Festivals

Bodies of Water – Dublin Fringe Festival – Review

Bodies of Water – Dublin Fringe Festival – Review

Performances – 8 – 12 September
Venue – The Chocolate Factory

The first thing I would say about this piece is that you’re better off going to it with no prior knowledge of it! If you’re willing to take a chance then read no further, buy your tickets and see it as those involved intended. If you still need to be convinced, then read below.

This play takes the form of a talk from Jan Kavanagh (played by Úna Kavanagh). As it starts, she looks around the room and wonders if she knows anyone attending the talk today from her time in NCAD where she studied alongside Ira Dean. Ira was an artist that disappeared ten years ago without a trace. She left a small body of work behind her including some pieces in glass, a series of sketch books and a number of performance art videos. Those visiting the show will get to see all the art works first hand. You will also get an insight into how they were made by her long time collaborator and life partner Jan.

This is a play that dances the line between what is real and what is fiction. The audience are plunged into the world of the artist. She was fascinated by the waste we generate and her final work of art was meant to be a video of the North Atlantic garbage patch. She set off in search of it and never returned.

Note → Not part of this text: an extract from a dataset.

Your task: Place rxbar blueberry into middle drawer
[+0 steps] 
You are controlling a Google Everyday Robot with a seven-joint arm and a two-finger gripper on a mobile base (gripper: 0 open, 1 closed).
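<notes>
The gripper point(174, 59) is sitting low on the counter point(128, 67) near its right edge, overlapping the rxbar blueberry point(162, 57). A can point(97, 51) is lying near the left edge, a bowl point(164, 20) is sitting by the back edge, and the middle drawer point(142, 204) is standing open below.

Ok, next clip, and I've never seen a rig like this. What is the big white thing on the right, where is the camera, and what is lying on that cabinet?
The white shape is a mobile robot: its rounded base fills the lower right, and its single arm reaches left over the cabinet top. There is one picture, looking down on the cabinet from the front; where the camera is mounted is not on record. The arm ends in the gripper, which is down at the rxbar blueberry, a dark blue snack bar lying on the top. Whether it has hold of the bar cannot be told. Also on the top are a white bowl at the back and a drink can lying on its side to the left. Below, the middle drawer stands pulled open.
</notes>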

The performance makes use of the large open plan space in the chocolate factory. There are a number of benches in the room and four screens where the videos are projected. Jan later introduces a number of cardboard boxes filled with a variety of art works. She tells stories of how they were made with some interesting insights. There is real attention to detail with the props and works of art that are displayed, like when she talks of a small crack in a ceramic item that Ira said was in the shape of Africa. Other things don’t work quite as well, like the green plastic bottles which were in Ira’s studio that just couldn’t be ten years old!

Those expecting this story to have other elements or twists will be disappointed. The mystery is there before you enter the room and little new is revealed other than anecdotes of their life together. The play could almost be real life. Kavanagh is a regular with Anu and knows how to hold the attention of an audience in an immersive work such as this. She plays the part with the tenderness of a lover who was left behind and never got the answers she deserved.